Он вытирает мои слезы.
– Хотел бы я, чтобы это было так.
– Как давно ты знаешь об этом?
– Я подслушал их разговор через несколько дней после похорон.
Размышляю об этом, но от этого становится только хуже. Нокс годами знал, но молчал.
– Почему ты мне не сказал?
Обхватив мое лицо ладонями, он усмехается: – Если не считать того, что ты ненавидела меня и никогда бы не поверила мне? – его рука скользит к моему затылку. – Я тогда не мог доверять тебе, Бродяга. Ты бы рассказала Лео – мужчине, с которым ты не только спала, но и которого очень ценила, – а он бы рассказал моему отцу…
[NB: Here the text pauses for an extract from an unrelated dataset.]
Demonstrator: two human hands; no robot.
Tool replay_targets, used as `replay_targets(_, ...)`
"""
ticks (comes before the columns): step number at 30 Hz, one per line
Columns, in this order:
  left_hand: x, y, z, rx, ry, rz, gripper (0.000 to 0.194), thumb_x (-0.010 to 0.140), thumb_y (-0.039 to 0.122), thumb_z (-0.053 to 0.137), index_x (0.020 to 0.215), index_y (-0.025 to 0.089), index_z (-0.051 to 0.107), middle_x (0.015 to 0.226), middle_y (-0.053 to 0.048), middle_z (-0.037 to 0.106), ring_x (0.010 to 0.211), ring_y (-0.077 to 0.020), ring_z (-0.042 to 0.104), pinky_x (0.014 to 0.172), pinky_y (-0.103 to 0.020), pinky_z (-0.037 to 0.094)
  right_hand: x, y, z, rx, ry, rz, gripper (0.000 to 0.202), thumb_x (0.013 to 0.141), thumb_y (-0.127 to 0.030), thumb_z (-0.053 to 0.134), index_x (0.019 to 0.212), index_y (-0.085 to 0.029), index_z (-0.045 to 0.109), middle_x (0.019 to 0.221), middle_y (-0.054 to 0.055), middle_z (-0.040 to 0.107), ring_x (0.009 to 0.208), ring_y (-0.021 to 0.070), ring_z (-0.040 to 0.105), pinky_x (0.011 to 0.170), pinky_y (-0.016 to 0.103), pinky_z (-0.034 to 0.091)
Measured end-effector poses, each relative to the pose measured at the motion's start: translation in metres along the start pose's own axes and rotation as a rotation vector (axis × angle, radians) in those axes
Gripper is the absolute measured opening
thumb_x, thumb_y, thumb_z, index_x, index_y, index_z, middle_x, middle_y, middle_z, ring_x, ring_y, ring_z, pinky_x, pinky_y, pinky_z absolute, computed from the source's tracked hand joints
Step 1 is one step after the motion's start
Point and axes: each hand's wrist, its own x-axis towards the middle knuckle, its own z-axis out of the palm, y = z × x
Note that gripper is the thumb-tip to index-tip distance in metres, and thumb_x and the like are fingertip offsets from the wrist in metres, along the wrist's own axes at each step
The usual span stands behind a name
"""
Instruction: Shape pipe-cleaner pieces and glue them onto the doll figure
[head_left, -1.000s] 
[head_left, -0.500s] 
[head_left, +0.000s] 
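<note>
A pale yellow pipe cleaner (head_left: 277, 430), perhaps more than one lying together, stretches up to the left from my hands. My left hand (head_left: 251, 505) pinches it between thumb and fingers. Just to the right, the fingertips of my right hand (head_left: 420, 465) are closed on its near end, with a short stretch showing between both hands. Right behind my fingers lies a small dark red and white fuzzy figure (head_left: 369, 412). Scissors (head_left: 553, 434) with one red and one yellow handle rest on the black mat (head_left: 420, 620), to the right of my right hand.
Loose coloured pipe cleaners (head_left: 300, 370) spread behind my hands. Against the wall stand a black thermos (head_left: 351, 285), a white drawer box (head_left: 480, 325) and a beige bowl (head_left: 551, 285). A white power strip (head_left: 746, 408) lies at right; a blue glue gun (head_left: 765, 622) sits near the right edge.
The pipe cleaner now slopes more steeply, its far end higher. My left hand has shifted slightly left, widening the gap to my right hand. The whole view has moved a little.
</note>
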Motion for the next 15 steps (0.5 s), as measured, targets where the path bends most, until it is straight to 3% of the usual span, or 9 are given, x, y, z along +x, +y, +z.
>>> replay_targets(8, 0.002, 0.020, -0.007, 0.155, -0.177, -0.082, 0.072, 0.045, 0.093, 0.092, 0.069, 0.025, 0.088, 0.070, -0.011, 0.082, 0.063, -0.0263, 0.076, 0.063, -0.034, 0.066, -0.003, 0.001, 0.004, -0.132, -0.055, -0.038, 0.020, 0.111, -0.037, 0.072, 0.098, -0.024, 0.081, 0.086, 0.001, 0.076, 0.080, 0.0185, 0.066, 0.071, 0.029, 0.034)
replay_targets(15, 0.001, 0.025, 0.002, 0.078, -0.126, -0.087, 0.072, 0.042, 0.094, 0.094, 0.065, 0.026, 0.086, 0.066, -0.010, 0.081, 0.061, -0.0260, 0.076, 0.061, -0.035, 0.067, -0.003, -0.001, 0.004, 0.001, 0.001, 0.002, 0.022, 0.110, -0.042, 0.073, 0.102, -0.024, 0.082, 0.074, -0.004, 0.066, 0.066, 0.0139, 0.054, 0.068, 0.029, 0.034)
– Вот почему Лео хотел, чтобы я держалась от тебя подальше, – слова Лео, произнесенные в отеле той ночью, всплывают в сознании. – Он сказал мне, что у тебя не все в порядке с головой. Что ты опасен, – опускаю глаза, потому что чувствую себя такой дурой из-за того, что поверила ему. – Что ты убил свою маму.
Но на самом деле Лео просто боялся, что Нокс скажет мне, что он настоящий психопат.
Он и его брат.
Господи. Все это так запутанно, и я не знаю, как мы можем все исправить или заставить их заплатить.
И тут мне в голову приходит еще одна мысль.
Нокс купил мне билет на автобус. Но не себе.
Потому что больше нет «нас».
С колотящимся сердцем изучаю его.
– Что ты собираешься делать?
Когда он закуривает очередную сигарету, выражение его лица меняется.
– Не беспокойся об этом.
Замираю, потому что он не может быть серьезным прямо сейчас. Он не может просто вывалить это дерьмо на меня и сказать, чтобы я не беспокоилась об этом.
Не беспокоилась о нем.
– Нокс…
– У меня есть план, хорошо? Но если мой план не сработает, то, по крайней мере, ты будешь в безопасности. Это все, что, блядь, имеет значение.
Понятия не имею, что должно означать это зловещее заявление, но в груди все сжимается.
– Ты можешь хотя бы сказать мне, что это за план? Может, в нем есть какой-то изъян. Может, вместе мы сможем придумать что-нибудь получше. Может…
Он прижимает палец к моим губам, заставляя замолчать.
– Твой автобус отправляется через пять минут.
Прежде чем успеваю возразить, он выходит из джипа, подходит ко мне и открывает дверь. На глаза снова наворачиваются слезы.
– Я не хочу тебя бросать.
Он обхватывает мою шею, целуя меня так страстно, что я чувствую его повсюду. Сжимаю его толстовку, не желая отпускать, потому что боюсь того, может случиться, если я сделаю это.
Закрываю глаза, когда он прокладывает дорожку поцелуев к моему уху и шепчет: – Я не смог спасти ее, но могу спасти тебя, – положив руку на мою, вырывает ткань из моей хватки. – Тебе пора уходить, Бродяга.
Быстро соображая, расстегиваю жемчуг на шее. Это единственная вещь, которой я действительно дорожу.
Вижу, что он хочет возразить, когда вкладываю ожерелье ему в руку, но я качаю головой.
– Ты можешь вернуть его, когда мы встретимся в Канаде, хорошо?
Потому что мы должны найти друг друга снова.
Не знаю, как описать, тот недоверчивый взгляд, которым он одаривает меня.
– Хорошо.
Поцеловав меня в последний раз, он вытаскивает меня из джипа и сует спортивную сумку.
– Не забудь выбросить телефон в урну, прежде чем сядешь, – он указывает подбородком в сторону автобуса, в который заходят люди. – А теперь иди.